While I have been making a conscious effort to take a few small steps toward observing the Sabbath, I sure haven't been overly successful.  I kind of like the way I'm doing things now, but I'm not convinced my patterns are the most honoring to the LORD.  I still have some work to do.

There's a part of me that finds appealing those monk-like behaviors of silence and solitude.  I'm a far cry from that now, but maybe one of these days I'll get there.

3 comments:

Jennifer (Johns) Henriksen said...

Wow! These are things that I have struggled and wrestled with too. Especially being married to a farmer(and having grown up on a farm). It's so easy to see Sunday as another day to work on things!

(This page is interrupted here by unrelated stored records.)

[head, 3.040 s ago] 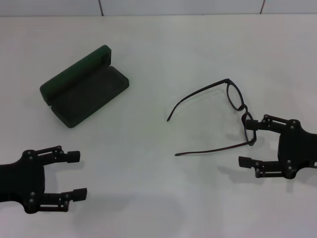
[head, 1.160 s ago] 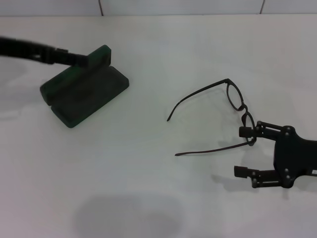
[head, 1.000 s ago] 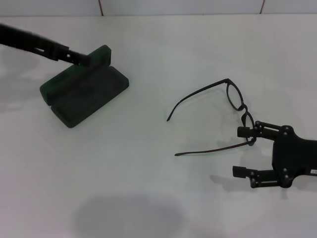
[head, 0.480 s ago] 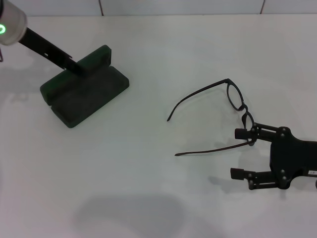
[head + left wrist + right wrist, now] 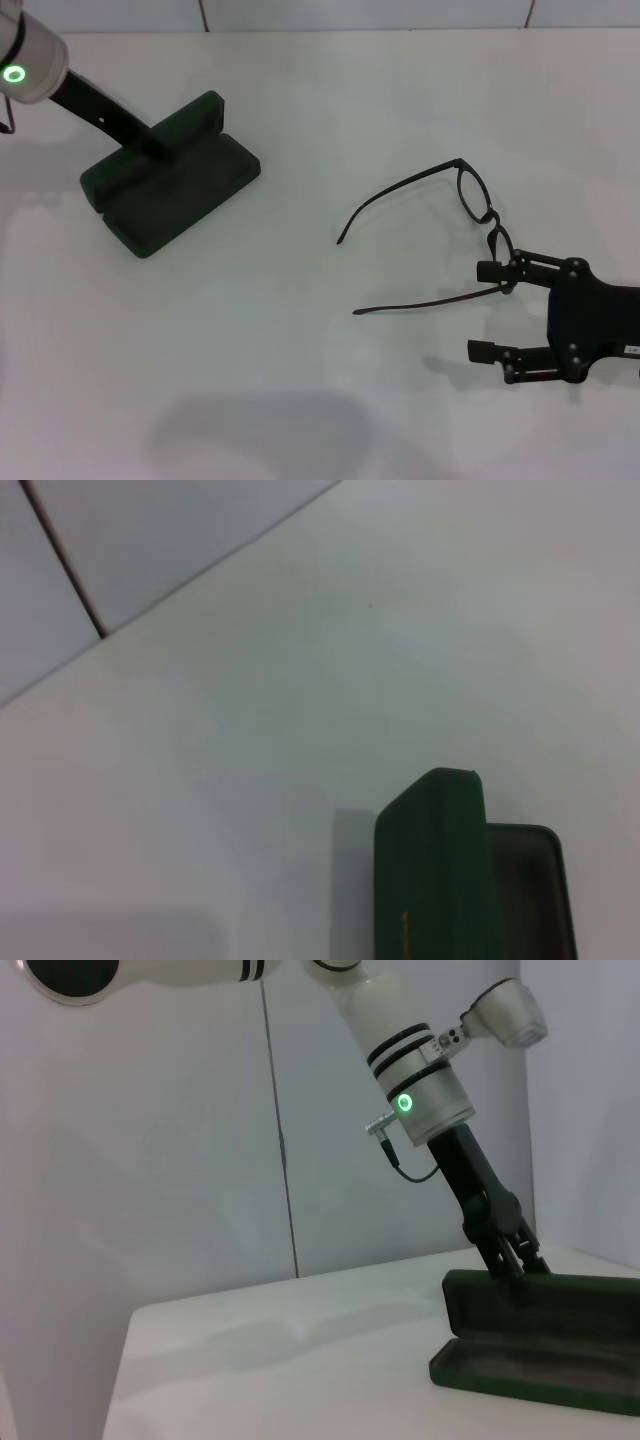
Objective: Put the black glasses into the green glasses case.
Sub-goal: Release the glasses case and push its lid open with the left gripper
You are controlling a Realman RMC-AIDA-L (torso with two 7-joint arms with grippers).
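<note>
dark green glasses case [image 5: 170, 178], black glasses [image 5: 455, 235], white table [image 5: 300, 380].

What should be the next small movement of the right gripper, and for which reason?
Probably close the right gripper on the near temple arm of the black glasses. Its jaws stand open, the upper one already at the frame's corner. The green glasses case lies open, with the left gripper at its raised lid.

Left arm [image 5: 400, 1020]: white housing with black bands, green indicator ring, thin cable, black forearm link. Right hand [image 5: 492, 311]: matte black body, linkage fingers, small visible screws.
</note>
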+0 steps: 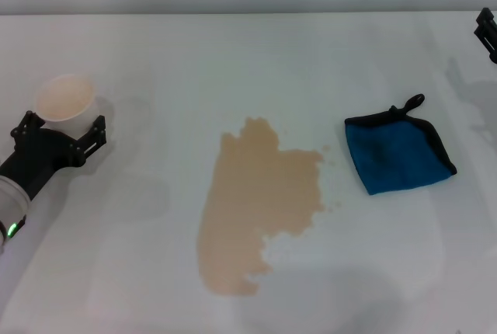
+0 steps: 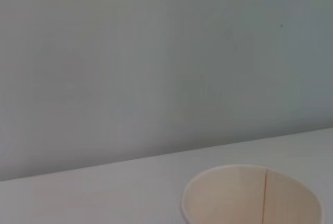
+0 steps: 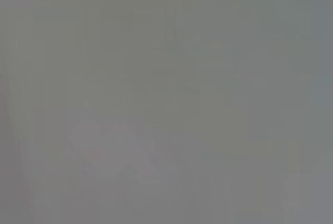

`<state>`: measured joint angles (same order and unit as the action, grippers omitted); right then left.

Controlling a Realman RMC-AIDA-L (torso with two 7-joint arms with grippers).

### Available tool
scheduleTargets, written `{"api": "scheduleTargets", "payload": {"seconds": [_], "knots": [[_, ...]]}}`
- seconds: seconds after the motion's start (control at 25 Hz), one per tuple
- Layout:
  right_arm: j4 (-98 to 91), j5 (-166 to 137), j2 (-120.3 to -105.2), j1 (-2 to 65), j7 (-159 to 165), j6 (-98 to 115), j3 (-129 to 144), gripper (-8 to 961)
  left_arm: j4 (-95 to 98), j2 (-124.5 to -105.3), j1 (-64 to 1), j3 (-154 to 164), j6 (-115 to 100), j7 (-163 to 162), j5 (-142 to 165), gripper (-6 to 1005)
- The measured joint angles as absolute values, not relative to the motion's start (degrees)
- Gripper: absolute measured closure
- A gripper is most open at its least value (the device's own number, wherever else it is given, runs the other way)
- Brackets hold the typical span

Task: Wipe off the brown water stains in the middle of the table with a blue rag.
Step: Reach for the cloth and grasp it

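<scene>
- The wide, plain, smooth white bench (image 1: pixel 155 272) fills the head view, with a pale wall behind its far edge.
- The large flat tan, light-brown water stain (image 1: pixel 256 206) with ragged edges lies in the middle of the bench; a few small brown specks sit just off its right edge, toward the cloth.
- The small squarish blue rag (image 1: pixel 400 155) with black stitched edging lies flat on the bench to the right of the stain, near it but apart from it. Its little black loop sticks out at the far corner. Nothing touches the rag.
- The left claw (image 1: pixel 60 133) is at the far left of the bench, well apart from the stain, and its black fingers (image 1: pixel 95 133) are closed around the white paper cup (image 1: pixel 66 101), one on each side of the cup's wall. The cup stands upright with its open mouth up.
- In the left wrist view the rim and pale inside of the white paper cup (image 2: pixel 250 198) show against the bench top and the grey wall; the claw's own fingers do not appear there.
- The right claw (image 1: pixel 488 33) shows only as a black piece at the far right edge of the head view, beyond the rag and apart from it; whether it is wide or narrow cannot be told.
- The right wrist view shows only a dull grey blur.
</scene>
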<state>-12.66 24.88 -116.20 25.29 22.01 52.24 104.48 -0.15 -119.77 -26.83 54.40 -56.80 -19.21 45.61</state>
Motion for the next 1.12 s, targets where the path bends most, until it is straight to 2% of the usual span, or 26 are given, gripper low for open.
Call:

I'm with ya, you aren't the only one! THanks for your thoughts!

Matthew T said...

I think as long as you make time for God, it does not really matter what day it is on. Look at Mt 12:1-8 and Lk 13:10-17. I think as long as we have time to give to God in rest and reflection we have obeyed the sabbath.

Elizabeth said...

Jennifer - I grew up on a farm as well, and farming is NOT an 8-5 job. Seems like a lot of farmers will be out in the fields on Sundays if the weather permits so they can get the job done. I was blessed to have parents who observed Sundays as a day of rest - we went to Church, came home and had lunch, napped all afternoon, and went back to Church at night. I didn't realize until lately how foundational that was for me.

Matt - I agree with that. When I worked as a youth worker, the pastor continually encouraged me to observe my Sabbath on a different day because I was working so hard on Sundays. It's the intentional observance of time and reflection that I usually leave out.